◆ TRY IT
Only those lines in the data below from the line containing "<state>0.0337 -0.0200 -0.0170" through the line containing "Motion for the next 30", both included, should be restated word for word.

◆ MATERIAL FOR THIS TASK
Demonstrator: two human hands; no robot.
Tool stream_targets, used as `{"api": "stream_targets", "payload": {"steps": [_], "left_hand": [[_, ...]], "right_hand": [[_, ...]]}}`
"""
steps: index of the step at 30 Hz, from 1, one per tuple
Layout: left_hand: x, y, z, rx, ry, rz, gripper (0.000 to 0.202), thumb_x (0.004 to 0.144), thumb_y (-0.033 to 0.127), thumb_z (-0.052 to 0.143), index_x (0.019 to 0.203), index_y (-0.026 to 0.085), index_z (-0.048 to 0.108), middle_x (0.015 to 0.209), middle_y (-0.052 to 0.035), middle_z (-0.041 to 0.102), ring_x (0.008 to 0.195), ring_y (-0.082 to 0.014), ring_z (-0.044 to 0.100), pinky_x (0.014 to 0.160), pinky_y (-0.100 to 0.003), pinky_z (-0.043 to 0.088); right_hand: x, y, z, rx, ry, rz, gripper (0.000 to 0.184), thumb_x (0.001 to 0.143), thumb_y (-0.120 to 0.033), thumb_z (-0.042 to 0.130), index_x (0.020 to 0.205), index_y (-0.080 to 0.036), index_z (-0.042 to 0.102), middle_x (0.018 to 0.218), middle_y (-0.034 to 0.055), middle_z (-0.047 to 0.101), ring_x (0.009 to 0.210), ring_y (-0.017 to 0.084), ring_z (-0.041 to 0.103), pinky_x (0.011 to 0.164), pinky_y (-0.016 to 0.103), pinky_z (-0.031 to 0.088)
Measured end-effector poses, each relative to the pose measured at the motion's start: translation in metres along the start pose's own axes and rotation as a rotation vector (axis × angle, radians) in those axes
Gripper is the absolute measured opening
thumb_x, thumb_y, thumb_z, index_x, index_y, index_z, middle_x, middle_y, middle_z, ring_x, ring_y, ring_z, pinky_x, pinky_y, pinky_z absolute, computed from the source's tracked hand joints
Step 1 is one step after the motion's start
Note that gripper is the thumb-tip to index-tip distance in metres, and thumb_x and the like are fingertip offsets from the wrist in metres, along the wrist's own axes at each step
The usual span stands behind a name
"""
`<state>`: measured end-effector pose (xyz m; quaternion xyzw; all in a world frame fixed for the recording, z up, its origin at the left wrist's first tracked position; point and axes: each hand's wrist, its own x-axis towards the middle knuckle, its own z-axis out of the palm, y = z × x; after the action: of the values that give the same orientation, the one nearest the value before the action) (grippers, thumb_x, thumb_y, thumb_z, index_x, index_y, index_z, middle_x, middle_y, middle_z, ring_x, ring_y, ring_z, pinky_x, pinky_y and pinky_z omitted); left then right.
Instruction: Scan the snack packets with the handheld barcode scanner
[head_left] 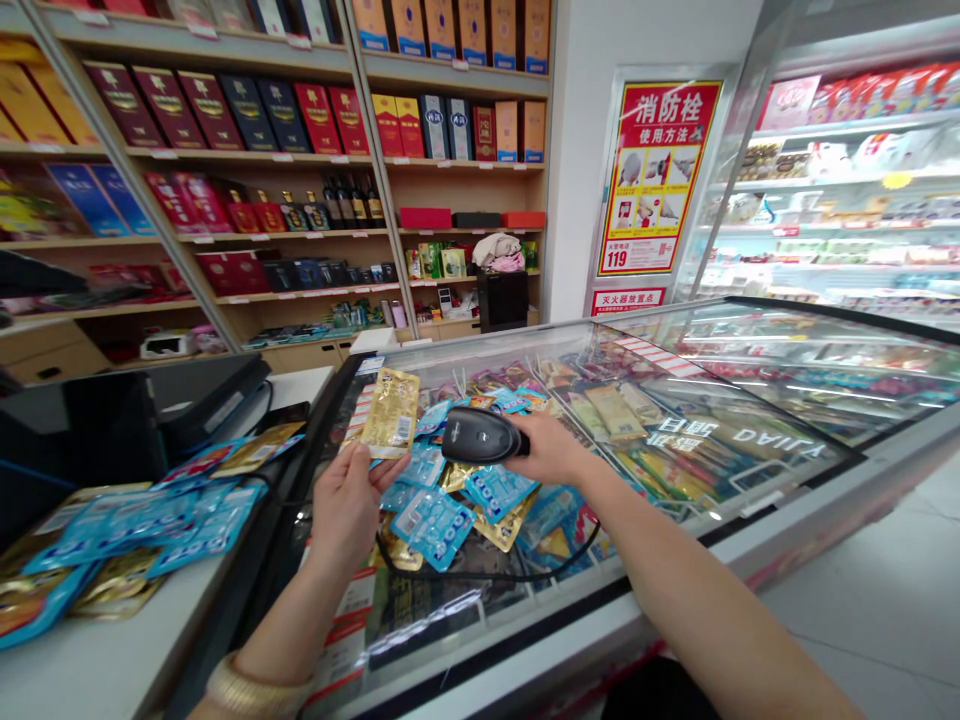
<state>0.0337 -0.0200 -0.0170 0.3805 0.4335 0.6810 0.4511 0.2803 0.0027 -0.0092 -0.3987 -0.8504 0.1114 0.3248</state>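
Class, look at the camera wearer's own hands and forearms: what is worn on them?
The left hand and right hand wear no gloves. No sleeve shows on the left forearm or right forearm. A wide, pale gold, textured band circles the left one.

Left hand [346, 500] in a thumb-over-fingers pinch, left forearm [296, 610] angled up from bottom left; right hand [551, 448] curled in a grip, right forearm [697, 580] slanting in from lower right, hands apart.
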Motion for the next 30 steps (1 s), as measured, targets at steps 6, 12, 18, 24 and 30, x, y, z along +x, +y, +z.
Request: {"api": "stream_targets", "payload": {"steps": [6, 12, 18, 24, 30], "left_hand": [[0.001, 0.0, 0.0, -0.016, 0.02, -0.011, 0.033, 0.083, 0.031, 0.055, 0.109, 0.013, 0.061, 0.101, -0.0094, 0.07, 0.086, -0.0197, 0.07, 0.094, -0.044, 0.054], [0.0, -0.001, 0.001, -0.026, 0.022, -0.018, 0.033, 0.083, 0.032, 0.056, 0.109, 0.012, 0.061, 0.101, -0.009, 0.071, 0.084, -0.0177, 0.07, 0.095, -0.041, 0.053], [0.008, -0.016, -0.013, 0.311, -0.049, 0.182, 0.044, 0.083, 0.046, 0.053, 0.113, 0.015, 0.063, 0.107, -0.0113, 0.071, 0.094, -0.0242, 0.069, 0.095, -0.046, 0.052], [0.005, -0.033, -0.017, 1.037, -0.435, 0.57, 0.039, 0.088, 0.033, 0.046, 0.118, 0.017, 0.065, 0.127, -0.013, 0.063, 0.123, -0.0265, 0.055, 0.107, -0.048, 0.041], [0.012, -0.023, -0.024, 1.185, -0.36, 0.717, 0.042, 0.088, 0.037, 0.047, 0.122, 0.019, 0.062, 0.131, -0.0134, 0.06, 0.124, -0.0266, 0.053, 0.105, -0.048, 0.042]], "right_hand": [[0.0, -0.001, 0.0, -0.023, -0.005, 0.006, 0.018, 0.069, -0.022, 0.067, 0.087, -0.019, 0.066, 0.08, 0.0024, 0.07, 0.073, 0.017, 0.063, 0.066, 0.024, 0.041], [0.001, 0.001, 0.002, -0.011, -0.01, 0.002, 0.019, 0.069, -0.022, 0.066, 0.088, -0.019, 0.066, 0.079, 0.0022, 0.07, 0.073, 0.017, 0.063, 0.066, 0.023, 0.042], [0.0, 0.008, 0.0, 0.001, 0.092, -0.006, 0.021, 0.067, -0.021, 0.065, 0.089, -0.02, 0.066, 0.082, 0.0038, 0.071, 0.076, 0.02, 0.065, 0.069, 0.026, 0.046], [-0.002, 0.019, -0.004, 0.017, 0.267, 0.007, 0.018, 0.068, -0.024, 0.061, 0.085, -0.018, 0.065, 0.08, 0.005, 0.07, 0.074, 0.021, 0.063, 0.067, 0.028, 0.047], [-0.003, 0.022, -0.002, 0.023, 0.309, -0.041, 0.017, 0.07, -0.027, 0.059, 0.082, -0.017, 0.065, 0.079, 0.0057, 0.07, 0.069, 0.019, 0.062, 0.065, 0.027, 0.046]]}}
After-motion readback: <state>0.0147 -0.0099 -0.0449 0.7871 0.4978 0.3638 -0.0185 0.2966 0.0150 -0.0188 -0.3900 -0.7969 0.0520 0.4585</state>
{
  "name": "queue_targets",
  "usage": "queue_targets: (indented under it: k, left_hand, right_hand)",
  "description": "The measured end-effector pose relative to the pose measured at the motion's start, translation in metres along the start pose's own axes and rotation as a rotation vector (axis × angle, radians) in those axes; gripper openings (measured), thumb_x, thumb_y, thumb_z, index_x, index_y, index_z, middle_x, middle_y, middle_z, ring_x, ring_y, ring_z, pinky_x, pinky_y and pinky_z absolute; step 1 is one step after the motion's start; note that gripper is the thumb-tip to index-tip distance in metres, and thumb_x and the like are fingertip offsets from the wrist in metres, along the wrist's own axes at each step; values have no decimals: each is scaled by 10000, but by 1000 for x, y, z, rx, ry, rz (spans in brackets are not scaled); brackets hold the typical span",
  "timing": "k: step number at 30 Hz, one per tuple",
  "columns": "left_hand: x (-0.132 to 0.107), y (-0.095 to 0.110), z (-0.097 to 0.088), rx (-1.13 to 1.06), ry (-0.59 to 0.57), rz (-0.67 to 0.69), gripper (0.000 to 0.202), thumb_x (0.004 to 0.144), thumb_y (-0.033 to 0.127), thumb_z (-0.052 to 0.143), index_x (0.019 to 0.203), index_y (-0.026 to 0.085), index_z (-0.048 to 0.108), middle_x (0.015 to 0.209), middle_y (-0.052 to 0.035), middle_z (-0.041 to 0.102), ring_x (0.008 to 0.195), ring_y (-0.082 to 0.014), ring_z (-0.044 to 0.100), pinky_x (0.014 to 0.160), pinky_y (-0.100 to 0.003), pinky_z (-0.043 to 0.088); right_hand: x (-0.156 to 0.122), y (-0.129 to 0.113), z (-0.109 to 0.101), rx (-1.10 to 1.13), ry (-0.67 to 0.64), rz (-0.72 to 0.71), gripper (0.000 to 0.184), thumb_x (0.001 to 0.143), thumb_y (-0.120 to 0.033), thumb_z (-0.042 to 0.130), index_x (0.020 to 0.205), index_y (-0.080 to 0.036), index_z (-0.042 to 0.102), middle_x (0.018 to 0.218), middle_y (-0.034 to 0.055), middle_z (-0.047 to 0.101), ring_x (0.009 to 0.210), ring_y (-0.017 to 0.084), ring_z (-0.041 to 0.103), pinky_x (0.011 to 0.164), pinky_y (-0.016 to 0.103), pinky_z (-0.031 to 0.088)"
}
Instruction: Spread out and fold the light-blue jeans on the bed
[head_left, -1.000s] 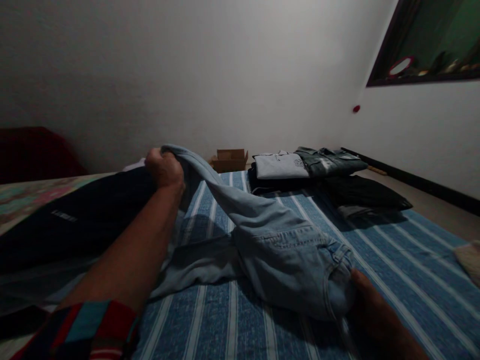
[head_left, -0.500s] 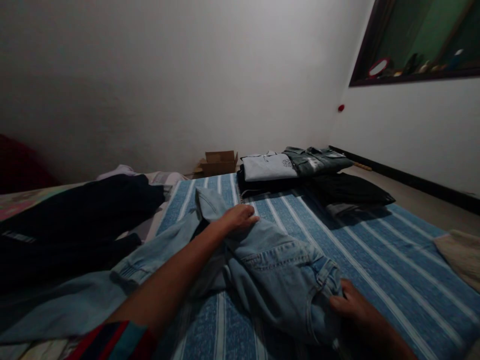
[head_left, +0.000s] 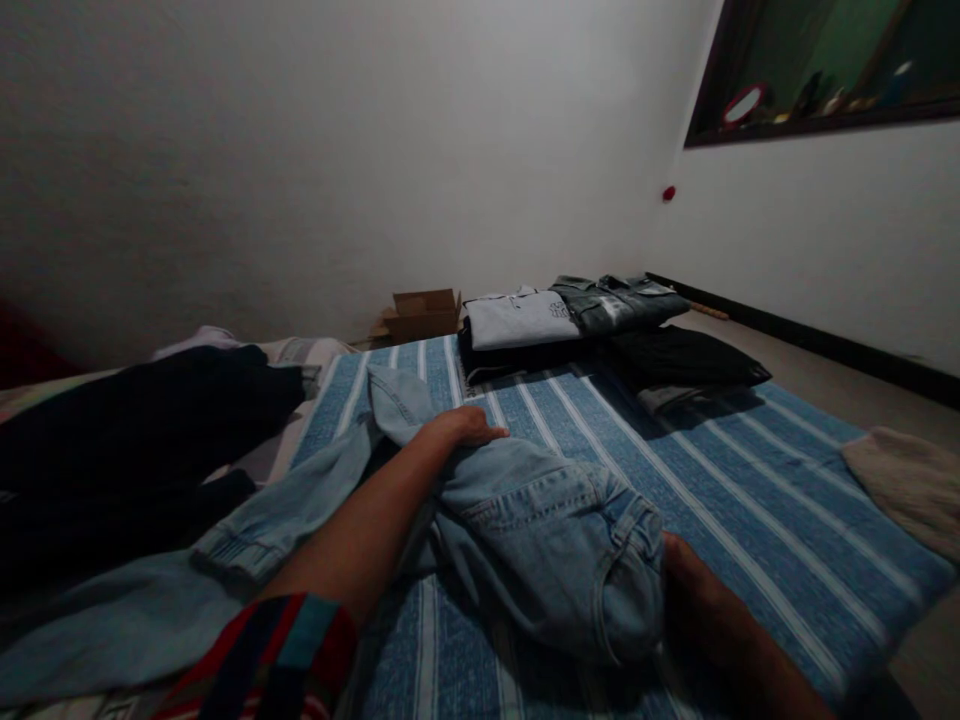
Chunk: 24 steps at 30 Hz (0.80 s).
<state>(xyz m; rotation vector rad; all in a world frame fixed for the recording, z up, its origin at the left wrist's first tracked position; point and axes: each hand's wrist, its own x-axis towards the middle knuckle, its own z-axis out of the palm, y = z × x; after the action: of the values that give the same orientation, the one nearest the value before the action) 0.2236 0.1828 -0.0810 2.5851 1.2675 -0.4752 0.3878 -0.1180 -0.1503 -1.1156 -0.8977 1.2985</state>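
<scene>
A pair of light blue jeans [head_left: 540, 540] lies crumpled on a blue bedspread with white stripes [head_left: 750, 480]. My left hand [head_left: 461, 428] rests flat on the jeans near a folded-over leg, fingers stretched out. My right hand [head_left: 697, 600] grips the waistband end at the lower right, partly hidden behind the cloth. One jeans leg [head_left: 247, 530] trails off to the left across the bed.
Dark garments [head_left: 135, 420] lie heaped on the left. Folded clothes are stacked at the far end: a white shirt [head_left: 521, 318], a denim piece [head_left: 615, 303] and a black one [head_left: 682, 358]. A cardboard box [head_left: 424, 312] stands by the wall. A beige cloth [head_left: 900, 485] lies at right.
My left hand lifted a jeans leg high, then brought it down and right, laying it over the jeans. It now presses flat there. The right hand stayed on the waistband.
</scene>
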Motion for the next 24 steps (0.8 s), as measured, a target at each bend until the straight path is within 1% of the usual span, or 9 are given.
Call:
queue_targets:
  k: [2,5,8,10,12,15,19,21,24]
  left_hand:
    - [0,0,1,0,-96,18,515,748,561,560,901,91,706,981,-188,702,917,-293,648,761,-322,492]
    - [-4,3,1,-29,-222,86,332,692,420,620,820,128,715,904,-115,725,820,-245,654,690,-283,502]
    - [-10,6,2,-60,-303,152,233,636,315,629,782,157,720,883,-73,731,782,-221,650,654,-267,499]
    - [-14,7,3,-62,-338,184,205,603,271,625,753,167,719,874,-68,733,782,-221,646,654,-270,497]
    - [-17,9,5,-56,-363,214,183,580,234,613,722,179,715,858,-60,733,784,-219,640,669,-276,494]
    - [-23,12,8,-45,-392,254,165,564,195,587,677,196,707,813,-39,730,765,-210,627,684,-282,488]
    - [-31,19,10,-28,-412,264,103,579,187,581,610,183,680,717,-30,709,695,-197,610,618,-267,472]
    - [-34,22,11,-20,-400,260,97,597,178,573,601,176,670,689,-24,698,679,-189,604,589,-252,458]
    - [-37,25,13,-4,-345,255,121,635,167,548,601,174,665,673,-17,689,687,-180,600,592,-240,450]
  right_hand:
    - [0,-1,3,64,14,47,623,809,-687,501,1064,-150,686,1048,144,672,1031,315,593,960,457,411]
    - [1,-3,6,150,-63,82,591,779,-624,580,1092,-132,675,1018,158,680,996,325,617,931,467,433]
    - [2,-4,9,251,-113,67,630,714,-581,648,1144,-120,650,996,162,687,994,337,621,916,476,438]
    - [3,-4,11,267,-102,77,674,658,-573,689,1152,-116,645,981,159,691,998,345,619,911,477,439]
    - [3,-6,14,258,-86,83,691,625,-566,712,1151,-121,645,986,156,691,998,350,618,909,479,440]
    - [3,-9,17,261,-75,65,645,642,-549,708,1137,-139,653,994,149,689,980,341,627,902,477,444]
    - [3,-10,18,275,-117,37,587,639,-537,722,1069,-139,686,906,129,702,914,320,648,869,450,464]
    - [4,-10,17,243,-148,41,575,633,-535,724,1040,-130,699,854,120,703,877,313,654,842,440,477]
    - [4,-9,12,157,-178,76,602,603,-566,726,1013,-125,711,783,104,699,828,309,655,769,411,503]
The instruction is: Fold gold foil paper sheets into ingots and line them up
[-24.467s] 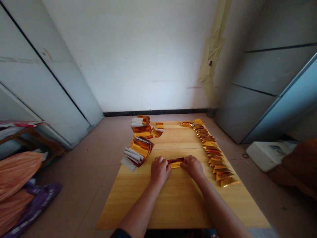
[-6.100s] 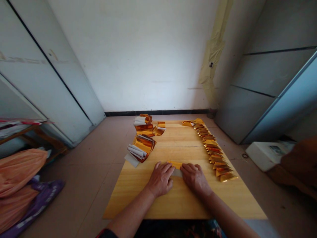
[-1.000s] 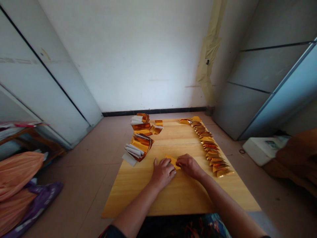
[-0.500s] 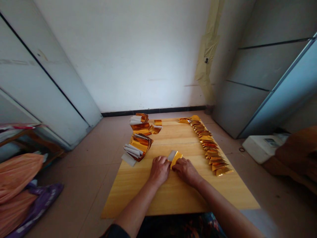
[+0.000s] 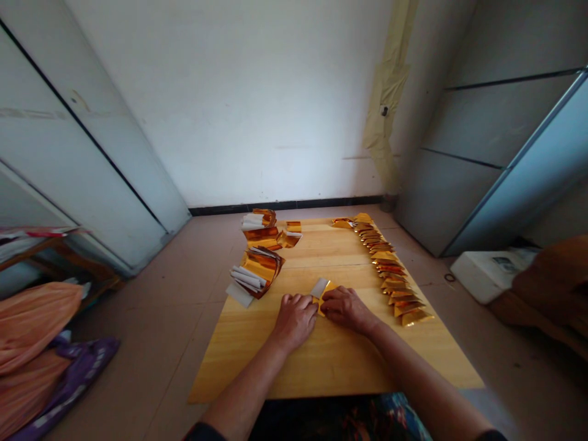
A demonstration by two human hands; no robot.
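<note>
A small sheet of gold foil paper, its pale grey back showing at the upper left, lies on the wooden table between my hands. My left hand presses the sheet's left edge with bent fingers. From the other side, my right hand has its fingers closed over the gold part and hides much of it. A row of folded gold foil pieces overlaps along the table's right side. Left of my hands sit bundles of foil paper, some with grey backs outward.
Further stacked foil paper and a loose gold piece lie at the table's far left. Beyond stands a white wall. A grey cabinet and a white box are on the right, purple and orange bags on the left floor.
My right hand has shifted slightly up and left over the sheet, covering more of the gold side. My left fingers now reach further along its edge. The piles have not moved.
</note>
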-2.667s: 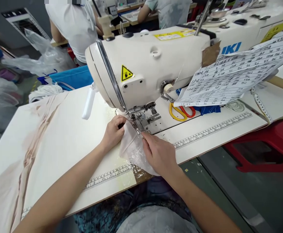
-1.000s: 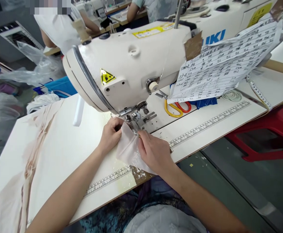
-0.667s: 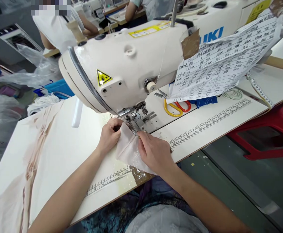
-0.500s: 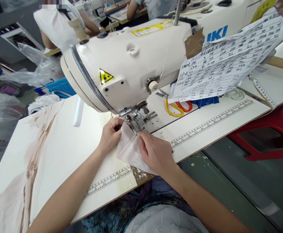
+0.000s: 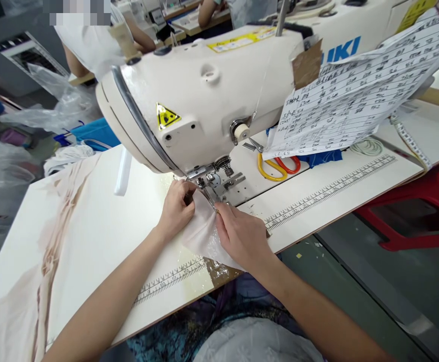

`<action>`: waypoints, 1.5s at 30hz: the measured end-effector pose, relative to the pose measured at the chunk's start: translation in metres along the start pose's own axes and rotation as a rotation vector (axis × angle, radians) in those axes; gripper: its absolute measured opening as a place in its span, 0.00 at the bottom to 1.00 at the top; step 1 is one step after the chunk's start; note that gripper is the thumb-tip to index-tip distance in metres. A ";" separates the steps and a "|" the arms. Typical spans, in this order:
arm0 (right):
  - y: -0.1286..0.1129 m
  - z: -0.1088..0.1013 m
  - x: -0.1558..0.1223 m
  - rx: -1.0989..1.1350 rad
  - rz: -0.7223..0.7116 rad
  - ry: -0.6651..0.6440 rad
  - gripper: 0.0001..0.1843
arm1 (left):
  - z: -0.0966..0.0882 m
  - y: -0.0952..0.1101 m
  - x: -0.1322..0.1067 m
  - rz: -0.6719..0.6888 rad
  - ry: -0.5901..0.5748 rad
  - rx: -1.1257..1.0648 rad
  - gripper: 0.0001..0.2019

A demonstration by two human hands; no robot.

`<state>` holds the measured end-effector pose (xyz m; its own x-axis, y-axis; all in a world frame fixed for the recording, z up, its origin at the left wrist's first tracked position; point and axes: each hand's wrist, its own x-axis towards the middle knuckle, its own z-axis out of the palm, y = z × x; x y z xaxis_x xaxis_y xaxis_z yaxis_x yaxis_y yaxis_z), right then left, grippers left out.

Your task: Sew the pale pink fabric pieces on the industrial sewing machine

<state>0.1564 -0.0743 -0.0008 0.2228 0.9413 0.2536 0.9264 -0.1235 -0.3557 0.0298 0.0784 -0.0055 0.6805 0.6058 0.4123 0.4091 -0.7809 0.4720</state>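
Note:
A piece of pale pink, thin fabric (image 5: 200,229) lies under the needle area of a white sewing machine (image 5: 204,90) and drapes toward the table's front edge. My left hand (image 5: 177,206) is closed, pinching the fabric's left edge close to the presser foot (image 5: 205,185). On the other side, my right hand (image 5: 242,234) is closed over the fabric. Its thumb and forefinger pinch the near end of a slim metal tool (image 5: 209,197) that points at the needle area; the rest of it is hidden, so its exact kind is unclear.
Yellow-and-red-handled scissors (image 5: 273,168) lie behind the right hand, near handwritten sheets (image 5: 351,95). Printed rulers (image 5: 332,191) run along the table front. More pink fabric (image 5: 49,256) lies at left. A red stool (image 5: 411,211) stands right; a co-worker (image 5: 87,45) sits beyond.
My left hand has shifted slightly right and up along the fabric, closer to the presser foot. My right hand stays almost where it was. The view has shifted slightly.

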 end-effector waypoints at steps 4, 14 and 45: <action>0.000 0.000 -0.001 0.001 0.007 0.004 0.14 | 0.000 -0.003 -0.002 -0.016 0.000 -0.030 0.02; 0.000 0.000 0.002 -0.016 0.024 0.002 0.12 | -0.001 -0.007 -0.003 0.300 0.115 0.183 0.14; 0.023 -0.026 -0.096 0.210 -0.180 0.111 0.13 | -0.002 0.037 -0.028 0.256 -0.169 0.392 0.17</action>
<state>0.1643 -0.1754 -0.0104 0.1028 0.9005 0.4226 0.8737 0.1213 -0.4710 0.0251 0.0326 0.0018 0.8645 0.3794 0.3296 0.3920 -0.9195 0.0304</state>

◆ ANSWER SECTION
<state>0.0337 -0.0200 -0.0170 0.3805 0.4335 0.6810 0.4511 0.2803 0.0027 -0.0092 -0.3987 -0.8504 0.1114 0.3248</state>
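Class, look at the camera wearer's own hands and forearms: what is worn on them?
The left hand and right hand wear no gloves. No sleeve shows on the left forearm or right forearm. A wide, pale gold, textured band circles the left one.

Left hand [346, 500] in a thumb-over-fingers pinch, left forearm [296, 610] angled up from bottom left; right hand [551, 448] curled in a grip, right forearm [697, 580] slanting in from lower right, hands apart.
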Motion for the next 30 steps (1 s), as measured, targets at steps 6, 12, 18, 24 and 30, x, y, z along +x, +y, +z.

With that, the exercise is finished.